Quelle place pour l’Algérie dans ses relations avec l’OTAN ? La question est posée au moment où on parle d’exercices militaires communs avec la marine nationale, et que le partenariat militaire passe aussi comme toute autre actualité sous les feux de la rampe. Au-delà,  il y  a des enjeux stratégiques à long terme qui ne peuvent se suffire d’explications superficielles.

Il faut dire que ce rapprochement OTAN-Algérie, même s’il n’inquiète pas, n’est pas pour plaire à tout le monde, notamment nos voisins marocains ou libyens. Alors que le leader libyen Mouammar El Gueddafi a indiqué que son pays voulait se défaire de la présidence de l’Union du Maghreb arabe, il évoquait le différend qui l’oppose aux Mauritaniens pour leur rapprochement avec Israël, mais reprochait en même temps à l’Algérie - à mots couverts certes - ses velléités de coopération militaire avec l’OTAN et l’Europe, et même sa participation à des exercices militaires «qui nuisent à la sécurité de ce groupe (UMA, ndlr)».

En voulant atténuer l’ampleur prise par la coopération militaire de l’Algérie avec l’OTAN, on lit dans un journal marocain proche du palais, Aujourd’hui le Maroc, qu’il n’ y a pas lieu de s’étonner, mais que c’est le processus de dialogue méditerranéen initié par l’OTAN qui est en train de prendre de la vitesse.
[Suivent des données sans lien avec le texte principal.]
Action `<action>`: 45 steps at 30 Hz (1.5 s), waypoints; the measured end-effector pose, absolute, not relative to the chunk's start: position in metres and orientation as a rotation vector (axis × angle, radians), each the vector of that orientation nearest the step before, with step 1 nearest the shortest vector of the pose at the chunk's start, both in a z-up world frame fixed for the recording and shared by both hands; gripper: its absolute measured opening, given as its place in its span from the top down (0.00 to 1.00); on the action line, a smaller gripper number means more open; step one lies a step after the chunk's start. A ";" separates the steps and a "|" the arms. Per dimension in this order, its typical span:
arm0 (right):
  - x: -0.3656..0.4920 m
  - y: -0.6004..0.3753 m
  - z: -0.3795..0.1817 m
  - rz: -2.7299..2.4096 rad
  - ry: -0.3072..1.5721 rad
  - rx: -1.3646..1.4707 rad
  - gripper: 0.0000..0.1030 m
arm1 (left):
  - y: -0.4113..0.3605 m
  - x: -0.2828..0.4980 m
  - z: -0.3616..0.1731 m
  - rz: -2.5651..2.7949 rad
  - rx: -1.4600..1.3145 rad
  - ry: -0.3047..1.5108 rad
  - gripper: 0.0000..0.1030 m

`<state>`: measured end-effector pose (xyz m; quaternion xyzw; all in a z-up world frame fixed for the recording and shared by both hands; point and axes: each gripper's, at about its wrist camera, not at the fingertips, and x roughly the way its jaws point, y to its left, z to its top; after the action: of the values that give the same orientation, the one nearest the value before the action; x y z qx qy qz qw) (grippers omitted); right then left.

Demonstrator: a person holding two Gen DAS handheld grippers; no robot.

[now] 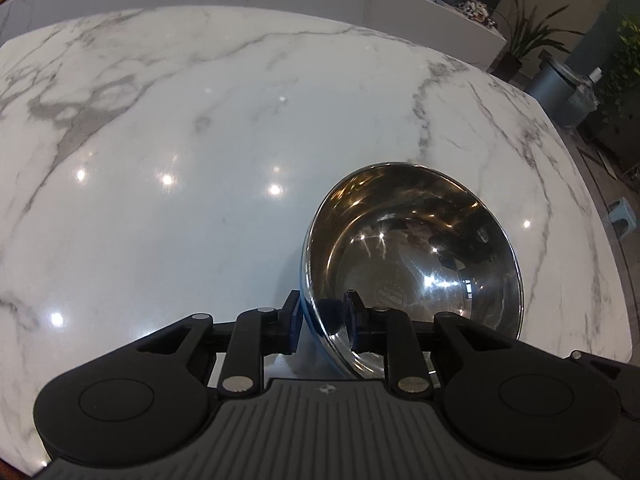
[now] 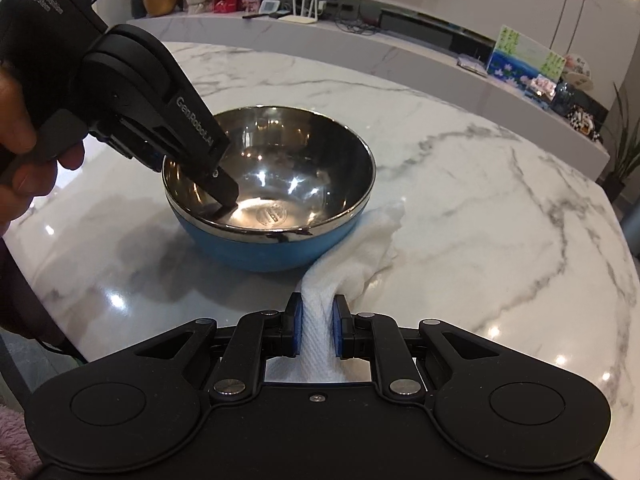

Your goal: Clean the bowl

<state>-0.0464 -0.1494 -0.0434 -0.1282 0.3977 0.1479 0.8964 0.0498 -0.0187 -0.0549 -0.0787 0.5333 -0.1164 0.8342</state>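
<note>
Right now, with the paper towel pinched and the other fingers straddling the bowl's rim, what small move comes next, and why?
Probably close the left gripper on the rim of the blue, steel-lined bowl: its fingers straddle the wall with a visible gap, so the bowl is not yet steadied. The right gripper already pinches the white paper towel, which lies on the marble table against the bowl's outside.

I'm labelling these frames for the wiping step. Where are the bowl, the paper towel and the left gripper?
bowl (image 2: 260,250): right wrist view, on its blue outer wall.
paper towel (image 2: 316,320): right wrist view, on the strip pinched between the right gripper's pads.
left gripper (image 1: 322,316): left wrist view, midway between fingertips straddling the bowl's rim.
</note>
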 end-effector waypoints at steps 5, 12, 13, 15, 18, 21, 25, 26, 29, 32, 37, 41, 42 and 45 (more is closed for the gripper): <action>-0.045 -0.150 -0.044 0.301 0.827 -0.264 0.87 | -0.015 0.041 -0.051 -0.216 -0.231 1.162 0.61; -0.049 -0.152 -0.043 0.291 0.816 -0.264 0.87 | -0.018 0.036 -0.047 -0.220 -0.223 1.168 0.73; -0.047 -0.153 -0.042 0.286 0.812 -0.264 0.87 | -0.019 0.036 -0.046 -0.223 -0.216 1.165 0.73; -0.047 -0.155 -0.039 0.274 0.797 -0.265 0.87 | -0.022 0.037 -0.045 -0.227 -0.176 1.155 0.76; -0.048 -0.159 -0.033 0.251 0.773 -0.262 0.87 | -0.024 0.039 -0.045 -0.232 -0.138 1.140 0.83; -0.049 -0.164 -0.027 0.231 0.742 -0.251 0.87 | -0.026 0.044 -0.046 -0.228 -0.088 1.125 0.88; -0.049 -0.164 -0.022 0.232 0.727 -0.253 0.87 | -0.027 0.046 -0.045 -0.229 -0.086 1.126 0.88; -0.049 -0.163 -0.022 0.234 0.729 -0.257 0.87 | -0.028 0.045 -0.045 -0.227 -0.084 1.125 0.88; -0.049 -0.159 -0.027 0.248 0.751 -0.271 0.87 | -0.028 0.044 -0.046 -0.224 -0.088 1.121 0.88; -0.047 -0.155 -0.036 0.271 0.788 -0.275 0.87 | -0.024 0.044 -0.047 -0.216 -0.131 1.140 0.84; -0.048 -0.150 -0.045 0.286 0.820 -0.286 0.87 | -0.019 0.041 -0.052 -0.189 -0.176 1.196 0.69; -0.047 -0.152 -0.046 0.283 0.822 -0.282 0.87 | -0.016 0.035 -0.053 -0.196 -0.218 1.224 0.65; -0.047 -0.152 -0.046 0.282 0.821 -0.281 0.87 | -0.016 0.035 -0.052 -0.198 -0.213 1.221 0.66; -0.048 -0.153 -0.045 0.271 0.810 -0.280 0.87 | -0.020 0.034 -0.048 -0.220 -0.185 1.197 0.79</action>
<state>-0.0483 -0.1529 -0.0451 -0.1352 0.3917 0.1308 0.9007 0.0343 -0.0199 -0.0480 -0.0870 0.5614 -0.1034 0.8164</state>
Quant à ses objectifs, c’est l’instauration d’un climat d’amitié entre les deux rives de la Méditerranée. Le but étant, note le journal marocain, «d’arrimer la région sud de la Méditerranée à l’idée d’un partenariat politique et militaire que l’OTAN a mûri dans un monde qui doit faire face à des menaces diverses qui exigent une réponse commune». La même idée que le Maroc aurait déjà comprise et pour laquelle il œuvre de manière acharnée, souligne Aujourd’hui le Maroc.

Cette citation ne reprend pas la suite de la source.